Quando ho letto Le storie sdrucciole di Raffaella Passiatore, mi è sembrato di trovarmi catapultata in un sogno. È una sensazione che non so spiegare, lieve e inafferrabile quasi quanto la prosa di quest’autrice, che scivola tra le pagine recando sé mistero e passione, voglia di vita e desiderio.
Si tratta di una raccolta di racconti divisi in tre gruppi, ciascuno dei quali facente capo a una figura geometrica; ogni racconto segue lo schema formale della figura di riferimento.
Le figure sono il cerchio, il triangolo e il cono, l’unica tridimensionale, posta al centro tra le altre due; ciascuna di esse rimanda simbolicamente ai temi trattati: il cerchio è l’“io”, il triangolo è “la morte”, il cono è l’”amore”.
Ogni racconto è in grado di compiere un piccolo miracolo: ti scava dentro fino a trovare un’emozione sconosciuta, che non sapevi di possedere, e la riporta a galla.
Ed è così, senza nemmeno accorgertene, che ti ritrovi con gli occhi lucidi o con un sorriso stampato in faccia, cercando invano di capire cosa t’abbia tanto colpito nel racconto gradevole e ben scritto che hai appena letto.
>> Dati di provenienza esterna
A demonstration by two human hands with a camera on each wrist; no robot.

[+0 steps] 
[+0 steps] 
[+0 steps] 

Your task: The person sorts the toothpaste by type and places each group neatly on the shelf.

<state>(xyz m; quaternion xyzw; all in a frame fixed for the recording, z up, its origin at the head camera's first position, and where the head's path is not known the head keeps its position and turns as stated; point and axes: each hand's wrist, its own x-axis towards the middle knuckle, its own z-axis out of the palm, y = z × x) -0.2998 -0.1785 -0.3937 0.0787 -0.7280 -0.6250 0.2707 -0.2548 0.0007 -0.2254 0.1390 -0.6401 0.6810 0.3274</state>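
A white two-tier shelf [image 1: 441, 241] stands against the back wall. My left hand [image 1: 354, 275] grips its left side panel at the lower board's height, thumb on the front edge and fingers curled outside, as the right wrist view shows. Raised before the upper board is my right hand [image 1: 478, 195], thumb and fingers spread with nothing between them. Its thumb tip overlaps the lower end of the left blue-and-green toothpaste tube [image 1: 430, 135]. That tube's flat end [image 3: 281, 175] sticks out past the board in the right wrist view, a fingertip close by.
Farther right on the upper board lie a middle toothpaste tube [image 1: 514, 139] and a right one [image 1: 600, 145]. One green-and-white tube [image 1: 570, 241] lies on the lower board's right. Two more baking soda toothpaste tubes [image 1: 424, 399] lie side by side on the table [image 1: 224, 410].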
Questo perché Le storie sdrucciole non sono solo questo, racconti ben costruiti e dalla prosa scorrevole, c’è molto di più.
Se in uno scrittore l’eccellenza è costituita dal saper catturare il lettore e immergerlo nel suo mondo fino quasi a fargli scordare la realtà, allora Raffaella Passiatore è una delle migliori scrittrici che abbia mai letto. Questa raccolta di racconti bandisce ogni banalità, rifugge dal consueto per creare mondi a parte, sconosciuti eppure familiari, fatti di sensazioni e odori e colori che catturano il lettore come se pulsassero davvero lì accanto a lui, e non fossero semplice inchiostro stampato su carta.
È un mondo onirico quello che vive tra le pagine di questo libro, la trasfigurazione di esperienze banali e comuni, rivissute e riviste da una penna dall’eccezionale sensibilità.